WHAT THE EXERCISE ASKS:
All the lines below need retyping exactly, apart from the images.

GIVEN INFORMATION:
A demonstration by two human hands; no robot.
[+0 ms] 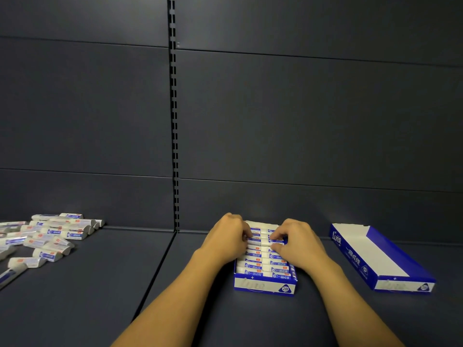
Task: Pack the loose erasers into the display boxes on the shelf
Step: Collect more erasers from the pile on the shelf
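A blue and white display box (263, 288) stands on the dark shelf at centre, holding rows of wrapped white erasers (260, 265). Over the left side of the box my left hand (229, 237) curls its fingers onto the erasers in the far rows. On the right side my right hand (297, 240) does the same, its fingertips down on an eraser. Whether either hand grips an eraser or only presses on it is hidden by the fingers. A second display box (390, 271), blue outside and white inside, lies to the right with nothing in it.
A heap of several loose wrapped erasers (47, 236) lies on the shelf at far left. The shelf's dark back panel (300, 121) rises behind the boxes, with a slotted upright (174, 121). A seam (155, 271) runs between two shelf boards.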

EXERCISE RESULT:
A demonstration by two human hands; no robot.
[+0 ms] 
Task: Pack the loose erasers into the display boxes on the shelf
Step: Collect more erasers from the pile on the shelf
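A blue and white display box (263, 288) stands on the dark shelf at centre, holding rows of wrapped white erasers (260, 265). Over the left side of the box my left hand (229, 237) curls its fingers onto the erasers in the far rows. On the right side my right hand (297, 240) does the same, its fingertips down on an eraser. Whether either hand grips an eraser or only presses on it is hidden by the fingers. A second display box (390, 271), blue outside and white inside, lies to the right with nothing in it.
A heap of several loose wrapped erasers (47, 236) lies on the shelf at far left. The shelf's dark back panel (300, 121) rises behind the boxes, with a slotted upright (174, 121). A seam (155, 271) runs between two shelf boards.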

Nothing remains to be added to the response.